» **WORK ORDER**: Below are several entries. Transcribe exactly those lines that fall from the one with "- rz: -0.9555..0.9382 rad" through the one with "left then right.", end lines included.

(Stored entries)
*** Begin section ***

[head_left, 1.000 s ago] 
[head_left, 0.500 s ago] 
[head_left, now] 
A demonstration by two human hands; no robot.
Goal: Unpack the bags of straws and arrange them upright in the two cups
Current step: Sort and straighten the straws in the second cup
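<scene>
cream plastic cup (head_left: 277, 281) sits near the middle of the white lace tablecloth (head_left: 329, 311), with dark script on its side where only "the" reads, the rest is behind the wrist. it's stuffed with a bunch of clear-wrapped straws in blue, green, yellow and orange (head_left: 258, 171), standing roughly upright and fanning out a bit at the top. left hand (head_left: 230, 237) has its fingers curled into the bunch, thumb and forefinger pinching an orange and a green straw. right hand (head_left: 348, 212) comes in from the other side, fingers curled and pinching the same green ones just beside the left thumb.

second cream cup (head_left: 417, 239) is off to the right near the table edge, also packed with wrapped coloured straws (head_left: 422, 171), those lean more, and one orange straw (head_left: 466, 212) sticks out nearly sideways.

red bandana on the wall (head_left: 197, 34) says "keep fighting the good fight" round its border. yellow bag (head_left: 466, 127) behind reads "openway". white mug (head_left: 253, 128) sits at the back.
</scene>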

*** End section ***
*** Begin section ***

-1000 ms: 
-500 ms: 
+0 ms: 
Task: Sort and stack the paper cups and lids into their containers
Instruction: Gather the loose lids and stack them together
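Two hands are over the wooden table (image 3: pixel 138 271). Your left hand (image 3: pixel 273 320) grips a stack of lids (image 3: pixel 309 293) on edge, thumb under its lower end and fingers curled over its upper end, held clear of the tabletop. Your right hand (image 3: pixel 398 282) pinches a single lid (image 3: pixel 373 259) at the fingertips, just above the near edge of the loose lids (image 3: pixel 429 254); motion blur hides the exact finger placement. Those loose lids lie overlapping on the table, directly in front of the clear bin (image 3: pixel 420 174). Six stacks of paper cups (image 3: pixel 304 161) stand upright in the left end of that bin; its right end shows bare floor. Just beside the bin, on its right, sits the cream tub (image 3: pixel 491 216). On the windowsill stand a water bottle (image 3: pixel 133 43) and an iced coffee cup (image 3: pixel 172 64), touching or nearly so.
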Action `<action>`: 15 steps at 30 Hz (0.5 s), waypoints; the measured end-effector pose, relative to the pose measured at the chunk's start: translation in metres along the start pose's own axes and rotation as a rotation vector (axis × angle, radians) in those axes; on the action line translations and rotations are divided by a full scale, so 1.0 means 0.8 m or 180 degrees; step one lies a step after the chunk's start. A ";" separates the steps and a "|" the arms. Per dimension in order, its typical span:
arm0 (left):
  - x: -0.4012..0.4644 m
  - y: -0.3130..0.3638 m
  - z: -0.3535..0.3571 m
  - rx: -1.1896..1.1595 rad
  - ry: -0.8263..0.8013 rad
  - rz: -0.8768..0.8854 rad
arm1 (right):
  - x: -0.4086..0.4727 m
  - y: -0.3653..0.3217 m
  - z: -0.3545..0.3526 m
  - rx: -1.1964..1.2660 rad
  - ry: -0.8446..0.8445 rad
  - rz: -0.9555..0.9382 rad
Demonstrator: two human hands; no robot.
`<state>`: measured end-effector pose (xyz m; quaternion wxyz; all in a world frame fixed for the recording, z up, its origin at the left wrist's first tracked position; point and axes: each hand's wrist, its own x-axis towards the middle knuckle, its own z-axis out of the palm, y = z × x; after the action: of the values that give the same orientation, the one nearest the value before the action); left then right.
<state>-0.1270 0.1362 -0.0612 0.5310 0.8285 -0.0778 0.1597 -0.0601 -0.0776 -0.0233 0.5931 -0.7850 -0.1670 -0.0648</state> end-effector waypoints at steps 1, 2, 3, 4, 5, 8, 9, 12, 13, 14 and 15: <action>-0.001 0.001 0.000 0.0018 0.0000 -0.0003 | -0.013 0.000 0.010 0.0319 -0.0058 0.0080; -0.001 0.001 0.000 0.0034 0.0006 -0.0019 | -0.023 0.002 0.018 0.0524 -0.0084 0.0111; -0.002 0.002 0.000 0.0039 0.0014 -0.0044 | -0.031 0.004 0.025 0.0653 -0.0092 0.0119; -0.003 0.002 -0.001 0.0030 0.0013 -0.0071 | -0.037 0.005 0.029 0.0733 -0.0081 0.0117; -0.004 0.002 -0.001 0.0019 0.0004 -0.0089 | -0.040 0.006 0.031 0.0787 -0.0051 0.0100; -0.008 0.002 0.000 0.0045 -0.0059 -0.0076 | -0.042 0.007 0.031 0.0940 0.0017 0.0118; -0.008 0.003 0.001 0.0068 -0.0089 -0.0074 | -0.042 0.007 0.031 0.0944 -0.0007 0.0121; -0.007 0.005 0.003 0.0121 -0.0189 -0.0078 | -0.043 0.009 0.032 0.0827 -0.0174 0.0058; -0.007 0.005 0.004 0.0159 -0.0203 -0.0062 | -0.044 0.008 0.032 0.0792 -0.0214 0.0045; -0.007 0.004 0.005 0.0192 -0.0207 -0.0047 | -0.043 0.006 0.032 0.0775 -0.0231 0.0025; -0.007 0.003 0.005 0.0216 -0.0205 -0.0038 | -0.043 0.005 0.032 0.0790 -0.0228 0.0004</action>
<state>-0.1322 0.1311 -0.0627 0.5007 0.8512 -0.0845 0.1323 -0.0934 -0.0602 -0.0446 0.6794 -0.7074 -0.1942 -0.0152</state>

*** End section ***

» **EXPECTED OUTPUT**:
  - rz: -0.9555..0.9382 rad
Demonstrator: two human hands; no robot.
`<state>`: measured end-effector pose (xyz m; quaternion wxyz; all in a world frame fixed for the recording, z up, its origin at the left wrist's first tracked position; point and axes: each hand's wrist, its own x-axis towards the middle knuckle, its own z-axis out of the palm, y = z × x; after the action: of the values that give the same orientation, the one nearest the value before the action); left then right.

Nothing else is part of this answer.